## Directions for this task
Since only part of the material below is wanted, output exactly the lines from the one with "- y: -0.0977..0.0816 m" up to and including the one with "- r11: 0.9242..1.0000".

## Records provided
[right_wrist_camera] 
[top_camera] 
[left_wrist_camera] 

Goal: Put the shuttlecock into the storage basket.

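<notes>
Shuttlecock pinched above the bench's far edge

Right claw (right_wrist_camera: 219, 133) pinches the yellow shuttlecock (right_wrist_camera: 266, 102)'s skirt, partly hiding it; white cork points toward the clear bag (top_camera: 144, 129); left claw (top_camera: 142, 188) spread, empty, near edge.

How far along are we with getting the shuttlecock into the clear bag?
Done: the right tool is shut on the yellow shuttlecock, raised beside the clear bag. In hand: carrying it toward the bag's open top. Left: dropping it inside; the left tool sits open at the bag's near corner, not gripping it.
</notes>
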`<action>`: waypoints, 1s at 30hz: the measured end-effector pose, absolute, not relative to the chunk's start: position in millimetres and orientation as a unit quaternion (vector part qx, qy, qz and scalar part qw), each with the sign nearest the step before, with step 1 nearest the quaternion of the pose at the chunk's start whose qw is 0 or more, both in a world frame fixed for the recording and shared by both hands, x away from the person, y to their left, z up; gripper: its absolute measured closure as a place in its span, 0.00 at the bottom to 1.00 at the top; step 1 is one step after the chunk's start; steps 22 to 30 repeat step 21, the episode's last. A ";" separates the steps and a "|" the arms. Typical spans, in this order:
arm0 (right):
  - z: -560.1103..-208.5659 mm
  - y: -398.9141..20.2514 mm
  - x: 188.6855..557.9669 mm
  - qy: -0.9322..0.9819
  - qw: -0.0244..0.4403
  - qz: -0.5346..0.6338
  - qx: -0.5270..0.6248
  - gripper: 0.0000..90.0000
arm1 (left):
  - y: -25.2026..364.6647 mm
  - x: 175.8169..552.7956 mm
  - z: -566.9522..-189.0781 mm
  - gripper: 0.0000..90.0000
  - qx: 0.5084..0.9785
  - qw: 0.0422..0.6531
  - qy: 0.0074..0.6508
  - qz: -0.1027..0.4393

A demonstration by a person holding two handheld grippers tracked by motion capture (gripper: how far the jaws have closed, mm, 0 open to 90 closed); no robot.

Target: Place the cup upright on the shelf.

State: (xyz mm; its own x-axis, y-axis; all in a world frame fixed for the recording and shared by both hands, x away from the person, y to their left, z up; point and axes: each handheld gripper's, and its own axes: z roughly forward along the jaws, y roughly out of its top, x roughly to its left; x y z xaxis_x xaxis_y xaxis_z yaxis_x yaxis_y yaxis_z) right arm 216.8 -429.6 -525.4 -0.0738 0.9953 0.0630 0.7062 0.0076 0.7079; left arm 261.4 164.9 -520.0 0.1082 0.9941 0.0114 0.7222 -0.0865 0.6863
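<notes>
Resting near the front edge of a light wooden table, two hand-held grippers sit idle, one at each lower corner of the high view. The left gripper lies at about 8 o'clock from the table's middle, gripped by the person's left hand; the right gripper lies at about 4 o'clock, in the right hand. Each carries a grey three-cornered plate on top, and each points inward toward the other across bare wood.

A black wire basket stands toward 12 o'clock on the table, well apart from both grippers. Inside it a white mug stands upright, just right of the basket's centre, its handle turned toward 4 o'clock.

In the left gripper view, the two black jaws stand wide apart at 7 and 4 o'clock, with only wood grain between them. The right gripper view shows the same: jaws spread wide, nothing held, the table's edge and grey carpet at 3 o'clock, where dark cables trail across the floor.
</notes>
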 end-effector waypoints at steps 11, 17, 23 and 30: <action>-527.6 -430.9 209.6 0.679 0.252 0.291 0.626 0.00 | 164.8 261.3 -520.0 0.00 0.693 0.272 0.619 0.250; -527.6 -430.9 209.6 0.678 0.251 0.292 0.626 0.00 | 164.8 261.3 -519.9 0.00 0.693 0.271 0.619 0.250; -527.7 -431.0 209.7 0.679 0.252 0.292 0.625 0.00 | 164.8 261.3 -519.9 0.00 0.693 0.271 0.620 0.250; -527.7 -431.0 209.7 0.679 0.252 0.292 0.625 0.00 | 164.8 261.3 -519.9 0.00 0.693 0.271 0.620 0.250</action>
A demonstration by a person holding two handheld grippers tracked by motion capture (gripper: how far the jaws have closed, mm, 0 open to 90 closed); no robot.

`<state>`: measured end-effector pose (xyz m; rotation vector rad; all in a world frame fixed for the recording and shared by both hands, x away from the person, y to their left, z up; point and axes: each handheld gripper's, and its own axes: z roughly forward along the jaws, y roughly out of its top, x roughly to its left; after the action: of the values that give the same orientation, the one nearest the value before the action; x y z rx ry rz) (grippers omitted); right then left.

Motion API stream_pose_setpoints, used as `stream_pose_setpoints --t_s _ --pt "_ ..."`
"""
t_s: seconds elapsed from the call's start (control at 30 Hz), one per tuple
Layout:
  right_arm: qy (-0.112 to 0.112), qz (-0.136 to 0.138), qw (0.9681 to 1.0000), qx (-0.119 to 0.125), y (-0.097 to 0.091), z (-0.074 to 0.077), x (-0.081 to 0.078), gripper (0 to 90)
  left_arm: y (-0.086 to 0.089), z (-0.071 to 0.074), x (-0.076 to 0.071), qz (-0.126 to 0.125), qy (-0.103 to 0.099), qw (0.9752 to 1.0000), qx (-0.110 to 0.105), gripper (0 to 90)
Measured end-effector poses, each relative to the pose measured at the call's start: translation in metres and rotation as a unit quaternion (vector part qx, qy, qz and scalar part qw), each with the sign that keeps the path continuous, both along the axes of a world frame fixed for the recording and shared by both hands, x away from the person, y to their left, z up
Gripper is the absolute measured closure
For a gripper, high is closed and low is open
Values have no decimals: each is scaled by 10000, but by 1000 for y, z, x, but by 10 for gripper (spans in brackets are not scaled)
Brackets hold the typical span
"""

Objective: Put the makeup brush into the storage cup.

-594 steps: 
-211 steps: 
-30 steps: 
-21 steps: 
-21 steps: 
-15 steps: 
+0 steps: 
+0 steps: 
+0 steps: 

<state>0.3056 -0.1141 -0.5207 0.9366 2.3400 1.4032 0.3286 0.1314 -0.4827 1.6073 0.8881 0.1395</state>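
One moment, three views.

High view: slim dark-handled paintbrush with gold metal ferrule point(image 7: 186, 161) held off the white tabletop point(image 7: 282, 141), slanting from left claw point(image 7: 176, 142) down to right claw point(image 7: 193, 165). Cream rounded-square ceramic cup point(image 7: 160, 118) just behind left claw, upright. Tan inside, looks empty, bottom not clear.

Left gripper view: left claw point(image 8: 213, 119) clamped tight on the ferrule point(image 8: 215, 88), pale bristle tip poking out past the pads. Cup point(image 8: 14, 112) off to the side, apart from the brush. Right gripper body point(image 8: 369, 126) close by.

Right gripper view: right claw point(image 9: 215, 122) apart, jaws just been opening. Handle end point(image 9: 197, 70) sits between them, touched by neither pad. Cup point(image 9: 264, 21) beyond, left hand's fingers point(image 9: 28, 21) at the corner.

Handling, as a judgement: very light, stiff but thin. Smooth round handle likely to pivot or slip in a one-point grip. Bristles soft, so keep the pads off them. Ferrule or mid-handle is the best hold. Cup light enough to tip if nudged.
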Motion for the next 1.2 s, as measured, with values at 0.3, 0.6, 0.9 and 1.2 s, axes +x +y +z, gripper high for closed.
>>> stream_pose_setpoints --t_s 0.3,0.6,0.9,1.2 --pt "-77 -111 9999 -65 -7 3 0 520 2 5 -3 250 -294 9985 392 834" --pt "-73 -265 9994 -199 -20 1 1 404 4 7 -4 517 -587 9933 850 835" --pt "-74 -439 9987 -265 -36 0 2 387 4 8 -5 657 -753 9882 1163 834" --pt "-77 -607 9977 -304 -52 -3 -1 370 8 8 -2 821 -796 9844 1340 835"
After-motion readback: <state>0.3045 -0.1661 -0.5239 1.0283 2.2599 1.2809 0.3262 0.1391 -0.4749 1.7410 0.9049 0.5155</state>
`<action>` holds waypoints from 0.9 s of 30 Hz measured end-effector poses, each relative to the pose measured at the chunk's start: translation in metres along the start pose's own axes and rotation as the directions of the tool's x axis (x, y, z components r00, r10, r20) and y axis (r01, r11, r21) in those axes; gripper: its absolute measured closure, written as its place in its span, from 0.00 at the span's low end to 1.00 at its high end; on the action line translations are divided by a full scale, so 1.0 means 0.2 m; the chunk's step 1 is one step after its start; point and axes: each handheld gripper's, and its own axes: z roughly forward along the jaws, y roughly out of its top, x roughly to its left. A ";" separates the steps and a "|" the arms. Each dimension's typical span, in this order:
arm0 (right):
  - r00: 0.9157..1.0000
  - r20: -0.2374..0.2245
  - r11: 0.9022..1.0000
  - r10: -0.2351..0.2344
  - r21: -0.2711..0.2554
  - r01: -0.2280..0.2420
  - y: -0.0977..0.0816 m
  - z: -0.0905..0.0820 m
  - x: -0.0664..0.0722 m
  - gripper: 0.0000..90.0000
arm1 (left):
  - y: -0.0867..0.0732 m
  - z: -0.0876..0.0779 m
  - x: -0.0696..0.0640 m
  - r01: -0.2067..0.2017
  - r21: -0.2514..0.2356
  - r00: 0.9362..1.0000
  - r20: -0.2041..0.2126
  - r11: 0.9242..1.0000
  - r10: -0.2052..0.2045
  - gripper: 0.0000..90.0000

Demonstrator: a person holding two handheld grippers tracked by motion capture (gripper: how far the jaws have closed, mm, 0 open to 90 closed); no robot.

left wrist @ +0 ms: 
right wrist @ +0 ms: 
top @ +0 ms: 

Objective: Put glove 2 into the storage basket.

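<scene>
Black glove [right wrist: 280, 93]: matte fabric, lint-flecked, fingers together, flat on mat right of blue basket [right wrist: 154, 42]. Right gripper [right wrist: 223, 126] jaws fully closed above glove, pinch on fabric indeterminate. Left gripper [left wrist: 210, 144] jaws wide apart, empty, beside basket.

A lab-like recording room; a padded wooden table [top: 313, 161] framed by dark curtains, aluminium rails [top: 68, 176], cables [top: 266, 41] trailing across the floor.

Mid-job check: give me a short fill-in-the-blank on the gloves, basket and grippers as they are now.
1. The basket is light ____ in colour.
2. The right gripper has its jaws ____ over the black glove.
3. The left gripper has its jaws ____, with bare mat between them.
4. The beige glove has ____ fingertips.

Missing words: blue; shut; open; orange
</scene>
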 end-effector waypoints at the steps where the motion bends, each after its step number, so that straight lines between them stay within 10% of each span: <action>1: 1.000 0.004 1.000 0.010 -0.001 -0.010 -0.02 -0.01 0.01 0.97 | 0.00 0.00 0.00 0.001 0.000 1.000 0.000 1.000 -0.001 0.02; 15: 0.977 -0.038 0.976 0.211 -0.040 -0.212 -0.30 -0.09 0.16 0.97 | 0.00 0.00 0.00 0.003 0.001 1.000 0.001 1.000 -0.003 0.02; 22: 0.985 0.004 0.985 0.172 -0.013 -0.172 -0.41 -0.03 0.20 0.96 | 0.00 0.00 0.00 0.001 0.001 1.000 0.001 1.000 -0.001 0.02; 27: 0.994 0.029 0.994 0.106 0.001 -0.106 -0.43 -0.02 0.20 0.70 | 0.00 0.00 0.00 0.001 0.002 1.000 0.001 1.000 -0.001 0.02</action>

## Task response
  - y: -0.0977..0.0816 m
  - z: -0.0905..0.0820 m
  - x: -0.0664..0.0722 m
  - gripper: 0.0000..90.0000
arm1 (left):
  - y: -0.0867..0.0732 m
  - z: -0.0876..0.0779 m
  - x: -0.0696..0.0640 m
  - r01: -0.2067..0.2017
  - r21: -0.2514..0.2356
  - r00: 0.9362..1.0000
  - r20: -0.2041..0.2126
  - r11: 0.9242..1.0000

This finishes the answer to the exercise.